LOUISVILLE, Kentucky – There is a completely free program in Louisville’s West End that aims to help teens learn how to start their own businesses.
what you need to know
- The Urban Arts Institute was founded in 2019
- Program participants are trained using industry-standard equipment
- The institute is an entrepreneurship incubator
- It is a free program from St. George’s Scholar Institute
12-year-old Caleigh Thomas is in her element right now. For them, scratching the turntables and mixing beats is pure joy.
“The most important thing to me, you might say, is making people happy and doing something I love,” said Caleigh Thomas, a student at the Urban Arts Institute.
She talked about being a disc jockey or DJ. She has actually been doing it for the last four years since she was 8 years old.
Caleigh has played with DJ gear like this all her life. But actually it was her father who inspired her to become a DJ. He’s also a DJ – and she used to hang out with him in the studio when she was younger. She loves the musical side of things.
“Besides, I like the science and technology of it, plus it brings new techniques and a new learning experience,” she said.
For them, this learning is promoted at the institute. She is one of 19 students at St. George’s Scholar Institute’s Urban Arts Institute.
It is an entrepreneurship incubator located in the California Community Center in Louisville’s West End. Thomas is in the disc jockey group.
“I learned how to scratch, I learned how to mix. Of course I’m learning how to press play,” Thomas said. “I’ve learned how to set up my gear and I’ve learned quite a bit about technique.”
Founded in 2019, middle and high school students receive hands-on training in one of a few areas.
In addition to learning the true ins and outs of being a disc jockey, students can also learn clothing and apparel printing and graphic design.
Students can also learn photography, videography, and audio engineering. You will learn how to start and maintain a business through hands-on training using industry-standard equipment. It’s a 24 week program and it’s all free.
Walter Murrah says they use art as a launch pad for entrepreneurship.

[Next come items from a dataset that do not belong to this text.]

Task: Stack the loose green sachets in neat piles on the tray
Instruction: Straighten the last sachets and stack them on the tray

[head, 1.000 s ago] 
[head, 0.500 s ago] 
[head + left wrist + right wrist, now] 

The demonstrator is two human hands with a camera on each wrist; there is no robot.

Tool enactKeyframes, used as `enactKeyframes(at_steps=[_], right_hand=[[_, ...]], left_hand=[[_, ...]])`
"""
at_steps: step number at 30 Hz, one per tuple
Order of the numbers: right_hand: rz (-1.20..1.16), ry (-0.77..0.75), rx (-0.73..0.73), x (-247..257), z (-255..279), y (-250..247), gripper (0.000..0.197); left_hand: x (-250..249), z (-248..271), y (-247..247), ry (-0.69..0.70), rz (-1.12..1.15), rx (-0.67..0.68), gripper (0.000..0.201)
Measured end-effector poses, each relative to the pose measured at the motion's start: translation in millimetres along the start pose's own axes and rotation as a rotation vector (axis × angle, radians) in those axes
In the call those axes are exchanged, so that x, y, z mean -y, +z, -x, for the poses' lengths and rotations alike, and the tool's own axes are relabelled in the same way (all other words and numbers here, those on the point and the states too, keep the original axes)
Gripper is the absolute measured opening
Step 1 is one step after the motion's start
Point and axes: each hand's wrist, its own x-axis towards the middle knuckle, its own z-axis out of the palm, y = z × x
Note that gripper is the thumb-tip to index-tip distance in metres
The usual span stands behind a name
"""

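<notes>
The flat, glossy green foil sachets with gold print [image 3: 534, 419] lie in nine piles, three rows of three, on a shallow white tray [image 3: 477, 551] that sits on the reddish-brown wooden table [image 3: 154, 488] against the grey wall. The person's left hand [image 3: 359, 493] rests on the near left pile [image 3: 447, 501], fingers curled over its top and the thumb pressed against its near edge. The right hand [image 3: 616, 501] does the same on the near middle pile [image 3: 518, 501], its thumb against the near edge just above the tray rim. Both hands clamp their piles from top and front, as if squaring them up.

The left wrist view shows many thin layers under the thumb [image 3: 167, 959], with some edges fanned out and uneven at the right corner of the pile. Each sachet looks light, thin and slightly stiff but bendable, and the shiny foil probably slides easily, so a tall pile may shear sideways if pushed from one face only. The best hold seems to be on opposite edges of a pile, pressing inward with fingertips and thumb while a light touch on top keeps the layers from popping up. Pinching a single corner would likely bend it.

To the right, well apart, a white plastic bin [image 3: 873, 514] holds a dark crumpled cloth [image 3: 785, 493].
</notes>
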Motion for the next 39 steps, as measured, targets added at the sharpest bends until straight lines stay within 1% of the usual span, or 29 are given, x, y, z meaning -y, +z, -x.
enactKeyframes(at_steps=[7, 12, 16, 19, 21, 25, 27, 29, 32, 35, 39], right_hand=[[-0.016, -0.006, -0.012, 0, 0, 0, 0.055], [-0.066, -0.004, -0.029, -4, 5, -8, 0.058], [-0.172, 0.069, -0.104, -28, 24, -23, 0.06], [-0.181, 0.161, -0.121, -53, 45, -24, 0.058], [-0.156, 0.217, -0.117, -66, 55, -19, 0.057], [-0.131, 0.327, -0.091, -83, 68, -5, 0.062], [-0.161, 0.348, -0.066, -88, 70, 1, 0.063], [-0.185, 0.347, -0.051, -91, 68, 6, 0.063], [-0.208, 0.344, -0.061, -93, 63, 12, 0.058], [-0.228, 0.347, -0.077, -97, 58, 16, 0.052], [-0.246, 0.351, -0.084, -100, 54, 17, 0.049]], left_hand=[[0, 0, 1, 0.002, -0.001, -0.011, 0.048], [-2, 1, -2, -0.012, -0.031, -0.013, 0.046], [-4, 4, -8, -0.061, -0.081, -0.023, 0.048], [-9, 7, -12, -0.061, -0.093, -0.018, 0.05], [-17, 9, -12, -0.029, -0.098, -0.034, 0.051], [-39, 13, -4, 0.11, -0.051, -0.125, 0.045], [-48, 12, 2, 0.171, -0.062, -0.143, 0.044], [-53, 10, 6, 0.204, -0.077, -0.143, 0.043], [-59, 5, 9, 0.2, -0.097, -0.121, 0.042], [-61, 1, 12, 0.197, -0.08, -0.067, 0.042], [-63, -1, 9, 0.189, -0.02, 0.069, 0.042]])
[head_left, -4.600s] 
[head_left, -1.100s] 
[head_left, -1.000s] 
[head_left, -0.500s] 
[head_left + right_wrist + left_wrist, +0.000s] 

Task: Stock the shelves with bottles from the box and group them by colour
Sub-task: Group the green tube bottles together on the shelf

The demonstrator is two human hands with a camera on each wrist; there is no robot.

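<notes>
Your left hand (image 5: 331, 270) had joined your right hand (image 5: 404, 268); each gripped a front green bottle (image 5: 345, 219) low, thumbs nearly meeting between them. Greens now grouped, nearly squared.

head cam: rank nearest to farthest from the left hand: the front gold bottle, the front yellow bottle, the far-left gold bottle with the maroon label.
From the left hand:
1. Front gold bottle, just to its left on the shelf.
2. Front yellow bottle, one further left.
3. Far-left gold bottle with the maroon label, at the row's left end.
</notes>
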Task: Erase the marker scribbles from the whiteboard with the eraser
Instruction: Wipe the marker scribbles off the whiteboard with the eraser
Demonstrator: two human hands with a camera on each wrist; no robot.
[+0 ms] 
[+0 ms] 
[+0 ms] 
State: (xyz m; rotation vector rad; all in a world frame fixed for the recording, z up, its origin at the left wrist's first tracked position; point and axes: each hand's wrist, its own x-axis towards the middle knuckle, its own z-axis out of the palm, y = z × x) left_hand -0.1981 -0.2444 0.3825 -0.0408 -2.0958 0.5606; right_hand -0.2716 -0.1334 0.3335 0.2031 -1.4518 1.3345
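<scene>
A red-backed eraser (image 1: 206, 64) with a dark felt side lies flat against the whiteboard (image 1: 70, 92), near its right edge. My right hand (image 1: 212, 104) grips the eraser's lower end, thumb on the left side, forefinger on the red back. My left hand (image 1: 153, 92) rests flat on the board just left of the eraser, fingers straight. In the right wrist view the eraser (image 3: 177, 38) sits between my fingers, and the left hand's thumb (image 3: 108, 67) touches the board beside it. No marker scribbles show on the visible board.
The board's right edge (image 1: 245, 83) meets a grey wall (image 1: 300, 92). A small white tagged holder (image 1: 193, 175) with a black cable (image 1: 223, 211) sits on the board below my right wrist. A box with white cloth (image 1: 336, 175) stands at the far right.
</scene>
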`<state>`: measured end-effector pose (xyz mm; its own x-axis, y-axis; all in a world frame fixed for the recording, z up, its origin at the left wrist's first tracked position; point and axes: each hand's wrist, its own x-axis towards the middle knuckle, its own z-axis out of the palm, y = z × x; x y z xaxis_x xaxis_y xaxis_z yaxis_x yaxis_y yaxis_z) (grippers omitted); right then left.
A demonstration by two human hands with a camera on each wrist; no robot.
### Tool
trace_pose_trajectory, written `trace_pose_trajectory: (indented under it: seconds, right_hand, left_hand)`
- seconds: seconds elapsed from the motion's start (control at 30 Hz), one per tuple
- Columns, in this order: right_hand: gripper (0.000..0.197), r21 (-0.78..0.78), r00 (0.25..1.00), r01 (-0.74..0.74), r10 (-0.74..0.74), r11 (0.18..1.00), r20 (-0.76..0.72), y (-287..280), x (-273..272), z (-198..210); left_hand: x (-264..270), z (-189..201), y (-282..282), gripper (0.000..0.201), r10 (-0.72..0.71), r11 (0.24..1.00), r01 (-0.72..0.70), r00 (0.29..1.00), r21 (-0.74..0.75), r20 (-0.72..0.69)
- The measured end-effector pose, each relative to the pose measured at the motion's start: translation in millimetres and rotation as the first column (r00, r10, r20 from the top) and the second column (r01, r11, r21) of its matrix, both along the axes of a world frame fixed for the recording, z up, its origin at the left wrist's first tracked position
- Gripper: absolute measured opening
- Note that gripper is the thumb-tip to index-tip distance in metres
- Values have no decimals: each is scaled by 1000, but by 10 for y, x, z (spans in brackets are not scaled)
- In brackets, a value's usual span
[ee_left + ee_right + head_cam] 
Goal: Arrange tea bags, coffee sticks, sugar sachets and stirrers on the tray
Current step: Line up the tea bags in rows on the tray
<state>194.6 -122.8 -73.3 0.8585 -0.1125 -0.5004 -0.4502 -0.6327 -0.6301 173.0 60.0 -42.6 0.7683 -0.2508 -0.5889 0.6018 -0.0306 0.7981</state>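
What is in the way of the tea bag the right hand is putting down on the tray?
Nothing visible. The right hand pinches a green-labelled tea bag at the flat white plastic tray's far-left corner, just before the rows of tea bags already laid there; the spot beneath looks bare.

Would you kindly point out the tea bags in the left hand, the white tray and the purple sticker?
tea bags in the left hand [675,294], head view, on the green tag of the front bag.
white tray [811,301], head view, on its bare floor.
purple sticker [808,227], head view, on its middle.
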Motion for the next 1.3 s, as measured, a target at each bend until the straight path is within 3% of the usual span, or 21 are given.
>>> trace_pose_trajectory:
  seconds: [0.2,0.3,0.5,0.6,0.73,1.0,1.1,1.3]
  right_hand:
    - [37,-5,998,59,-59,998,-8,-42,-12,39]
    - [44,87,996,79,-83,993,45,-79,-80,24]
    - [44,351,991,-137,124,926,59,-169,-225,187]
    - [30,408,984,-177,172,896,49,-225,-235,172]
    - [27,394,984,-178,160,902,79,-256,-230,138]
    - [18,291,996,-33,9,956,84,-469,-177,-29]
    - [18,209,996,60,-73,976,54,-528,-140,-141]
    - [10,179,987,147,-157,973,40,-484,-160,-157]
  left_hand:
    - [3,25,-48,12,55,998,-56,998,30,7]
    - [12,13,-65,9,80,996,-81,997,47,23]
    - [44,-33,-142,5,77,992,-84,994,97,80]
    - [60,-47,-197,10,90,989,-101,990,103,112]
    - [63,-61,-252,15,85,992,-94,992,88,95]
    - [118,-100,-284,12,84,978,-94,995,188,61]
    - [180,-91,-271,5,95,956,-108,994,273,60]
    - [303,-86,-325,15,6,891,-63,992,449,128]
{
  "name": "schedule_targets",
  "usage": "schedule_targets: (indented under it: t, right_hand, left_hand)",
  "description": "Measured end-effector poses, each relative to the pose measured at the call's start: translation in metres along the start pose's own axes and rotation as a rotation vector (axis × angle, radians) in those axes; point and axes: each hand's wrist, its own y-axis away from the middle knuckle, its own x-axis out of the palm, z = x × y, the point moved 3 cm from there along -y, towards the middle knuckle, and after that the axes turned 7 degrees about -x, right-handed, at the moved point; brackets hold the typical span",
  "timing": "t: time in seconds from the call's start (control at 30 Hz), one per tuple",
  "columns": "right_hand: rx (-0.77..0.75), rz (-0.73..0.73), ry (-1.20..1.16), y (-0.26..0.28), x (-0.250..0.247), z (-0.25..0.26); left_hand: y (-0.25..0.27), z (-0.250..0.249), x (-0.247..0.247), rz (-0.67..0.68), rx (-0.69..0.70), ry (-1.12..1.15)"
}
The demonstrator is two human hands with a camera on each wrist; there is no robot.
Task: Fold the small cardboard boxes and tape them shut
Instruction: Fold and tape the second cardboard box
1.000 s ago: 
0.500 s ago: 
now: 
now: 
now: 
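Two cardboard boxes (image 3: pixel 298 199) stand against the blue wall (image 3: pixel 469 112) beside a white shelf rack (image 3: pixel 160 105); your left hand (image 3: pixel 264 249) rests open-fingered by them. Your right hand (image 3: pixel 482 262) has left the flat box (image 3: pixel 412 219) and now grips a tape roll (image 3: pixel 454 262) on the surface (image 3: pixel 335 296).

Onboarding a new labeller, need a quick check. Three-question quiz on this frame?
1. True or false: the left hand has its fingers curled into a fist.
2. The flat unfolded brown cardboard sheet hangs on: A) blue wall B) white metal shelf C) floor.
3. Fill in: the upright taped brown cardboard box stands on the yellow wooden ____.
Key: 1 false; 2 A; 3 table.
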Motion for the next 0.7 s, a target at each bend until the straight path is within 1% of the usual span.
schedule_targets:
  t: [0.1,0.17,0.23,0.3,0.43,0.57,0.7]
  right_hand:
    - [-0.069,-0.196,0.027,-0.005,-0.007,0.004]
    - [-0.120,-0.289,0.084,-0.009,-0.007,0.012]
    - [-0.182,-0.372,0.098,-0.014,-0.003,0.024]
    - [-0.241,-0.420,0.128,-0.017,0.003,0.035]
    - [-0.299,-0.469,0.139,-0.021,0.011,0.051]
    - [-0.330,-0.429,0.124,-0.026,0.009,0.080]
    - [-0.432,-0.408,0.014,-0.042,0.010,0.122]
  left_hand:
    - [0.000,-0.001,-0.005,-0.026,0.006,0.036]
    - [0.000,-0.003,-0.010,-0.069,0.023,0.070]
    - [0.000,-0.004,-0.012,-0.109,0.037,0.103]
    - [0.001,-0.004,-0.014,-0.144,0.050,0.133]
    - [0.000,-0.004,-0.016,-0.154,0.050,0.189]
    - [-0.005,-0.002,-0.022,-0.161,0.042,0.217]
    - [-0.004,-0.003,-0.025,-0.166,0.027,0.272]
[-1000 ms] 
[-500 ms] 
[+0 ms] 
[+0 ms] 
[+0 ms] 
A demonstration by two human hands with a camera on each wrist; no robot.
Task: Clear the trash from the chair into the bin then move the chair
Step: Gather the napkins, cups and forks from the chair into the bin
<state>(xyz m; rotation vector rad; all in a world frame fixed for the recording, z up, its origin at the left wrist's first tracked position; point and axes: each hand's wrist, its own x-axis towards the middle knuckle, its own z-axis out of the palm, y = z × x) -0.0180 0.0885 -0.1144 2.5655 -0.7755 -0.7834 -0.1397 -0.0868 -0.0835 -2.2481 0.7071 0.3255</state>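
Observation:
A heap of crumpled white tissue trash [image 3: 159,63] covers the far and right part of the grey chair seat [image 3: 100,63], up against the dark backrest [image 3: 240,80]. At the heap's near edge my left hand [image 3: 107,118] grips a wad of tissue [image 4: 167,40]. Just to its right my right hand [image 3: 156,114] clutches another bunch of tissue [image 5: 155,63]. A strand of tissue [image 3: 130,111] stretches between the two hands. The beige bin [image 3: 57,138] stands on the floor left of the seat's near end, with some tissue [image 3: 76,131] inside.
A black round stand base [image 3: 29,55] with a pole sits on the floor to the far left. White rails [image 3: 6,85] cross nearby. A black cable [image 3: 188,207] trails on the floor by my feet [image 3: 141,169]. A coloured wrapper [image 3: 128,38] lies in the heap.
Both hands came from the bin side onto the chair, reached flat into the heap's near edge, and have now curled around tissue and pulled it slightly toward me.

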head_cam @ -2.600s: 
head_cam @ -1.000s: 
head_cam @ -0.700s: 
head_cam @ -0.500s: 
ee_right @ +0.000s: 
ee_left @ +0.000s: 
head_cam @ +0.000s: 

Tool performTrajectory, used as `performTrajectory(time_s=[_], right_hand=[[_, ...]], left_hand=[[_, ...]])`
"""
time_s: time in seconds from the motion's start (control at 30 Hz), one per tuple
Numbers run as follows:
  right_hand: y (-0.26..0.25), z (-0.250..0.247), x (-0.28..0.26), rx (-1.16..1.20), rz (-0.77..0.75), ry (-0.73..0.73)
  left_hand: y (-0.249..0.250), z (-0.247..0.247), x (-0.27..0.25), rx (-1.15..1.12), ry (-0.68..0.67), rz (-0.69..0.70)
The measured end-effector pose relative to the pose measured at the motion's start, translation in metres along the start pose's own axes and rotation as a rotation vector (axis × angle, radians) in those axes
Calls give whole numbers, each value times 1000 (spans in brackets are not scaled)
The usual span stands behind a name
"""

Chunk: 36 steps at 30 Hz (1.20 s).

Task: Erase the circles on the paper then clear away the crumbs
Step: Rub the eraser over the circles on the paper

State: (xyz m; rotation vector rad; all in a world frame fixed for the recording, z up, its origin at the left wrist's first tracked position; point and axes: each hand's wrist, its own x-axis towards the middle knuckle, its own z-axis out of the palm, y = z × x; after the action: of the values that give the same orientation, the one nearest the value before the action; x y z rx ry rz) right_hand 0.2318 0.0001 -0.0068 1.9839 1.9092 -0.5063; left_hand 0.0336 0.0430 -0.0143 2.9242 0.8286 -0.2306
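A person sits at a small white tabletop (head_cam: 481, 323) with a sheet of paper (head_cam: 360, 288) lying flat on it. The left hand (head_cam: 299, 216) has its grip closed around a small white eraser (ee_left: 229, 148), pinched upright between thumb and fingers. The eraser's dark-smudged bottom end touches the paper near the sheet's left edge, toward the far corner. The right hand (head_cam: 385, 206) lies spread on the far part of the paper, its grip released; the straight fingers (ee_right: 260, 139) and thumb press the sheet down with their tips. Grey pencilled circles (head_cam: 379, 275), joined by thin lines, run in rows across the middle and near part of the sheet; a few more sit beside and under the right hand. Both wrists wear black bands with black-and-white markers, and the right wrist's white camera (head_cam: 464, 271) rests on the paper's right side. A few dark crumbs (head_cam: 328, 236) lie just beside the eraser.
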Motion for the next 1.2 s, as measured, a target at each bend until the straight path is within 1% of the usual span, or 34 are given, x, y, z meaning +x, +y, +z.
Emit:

“The goal is not only to introduce them to the cool stuff around the different creative fields, but also to teach them things like financial literacy,” Murrah said. “We want to teach them how to build wealth – something they can pass on to their children.”
13-year-old Alexis Williams said she wanted to make money in graphic design and clothing printing. One of her favorites is making clothes with photos of famous black Americans, artists and inspirational quotes.
“It just inspires people and makes people’s day better,” Williams said.
She learned how to create designs and print them on clothes. Alexis said her godmother inspired her to learn. Her godmother used to print things on mugs and wallets as a hobby and to make money.
Williams has learned to deal with any unexpected printing or design challenges that come with it.
“To keep trying, keep challenging yourself and never give up,” Williams said.
Caleigh passed this advice on to anyone who wants to hang up.
“Just never give up and keep trying, even when the going gets tough,” adds Thomas.
What these students learn now could lead to great success in their future. Caleigh told Spectrum News she has plans to tour with the artist That Girl LayLay.